What you have to do: Find each line below containing the word "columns" and copy it.

* * *

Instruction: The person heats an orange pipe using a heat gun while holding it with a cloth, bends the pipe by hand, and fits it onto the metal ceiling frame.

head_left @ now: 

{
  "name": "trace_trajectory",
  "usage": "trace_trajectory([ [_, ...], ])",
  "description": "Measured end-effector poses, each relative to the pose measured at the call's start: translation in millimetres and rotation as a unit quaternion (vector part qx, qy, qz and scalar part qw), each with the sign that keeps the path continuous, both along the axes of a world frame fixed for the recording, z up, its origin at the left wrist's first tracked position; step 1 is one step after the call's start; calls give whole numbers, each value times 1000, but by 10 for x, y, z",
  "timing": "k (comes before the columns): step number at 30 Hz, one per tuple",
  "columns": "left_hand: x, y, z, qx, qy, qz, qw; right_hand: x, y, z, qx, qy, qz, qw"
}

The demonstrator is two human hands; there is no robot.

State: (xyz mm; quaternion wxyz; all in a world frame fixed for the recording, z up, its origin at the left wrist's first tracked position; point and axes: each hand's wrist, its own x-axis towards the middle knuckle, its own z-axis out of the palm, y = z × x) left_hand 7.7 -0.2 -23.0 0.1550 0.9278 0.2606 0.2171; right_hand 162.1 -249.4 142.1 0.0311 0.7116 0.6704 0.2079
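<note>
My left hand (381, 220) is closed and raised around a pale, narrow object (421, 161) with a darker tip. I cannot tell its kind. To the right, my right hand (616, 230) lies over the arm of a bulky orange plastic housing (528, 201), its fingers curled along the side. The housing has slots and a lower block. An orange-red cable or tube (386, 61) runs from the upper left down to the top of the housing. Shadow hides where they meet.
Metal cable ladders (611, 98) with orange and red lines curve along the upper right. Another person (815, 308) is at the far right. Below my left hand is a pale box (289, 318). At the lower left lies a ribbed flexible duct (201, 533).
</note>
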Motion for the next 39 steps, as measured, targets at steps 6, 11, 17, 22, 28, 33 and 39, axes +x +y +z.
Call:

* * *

Reply:
  "timing": "k (comes before the columns): step number at 30 Hz, one per tuple",
  "columns": "left_hand: x, y, z, qx, qy, qz, qw; right_hand: x, y, z, qx, qy, qz, qw"

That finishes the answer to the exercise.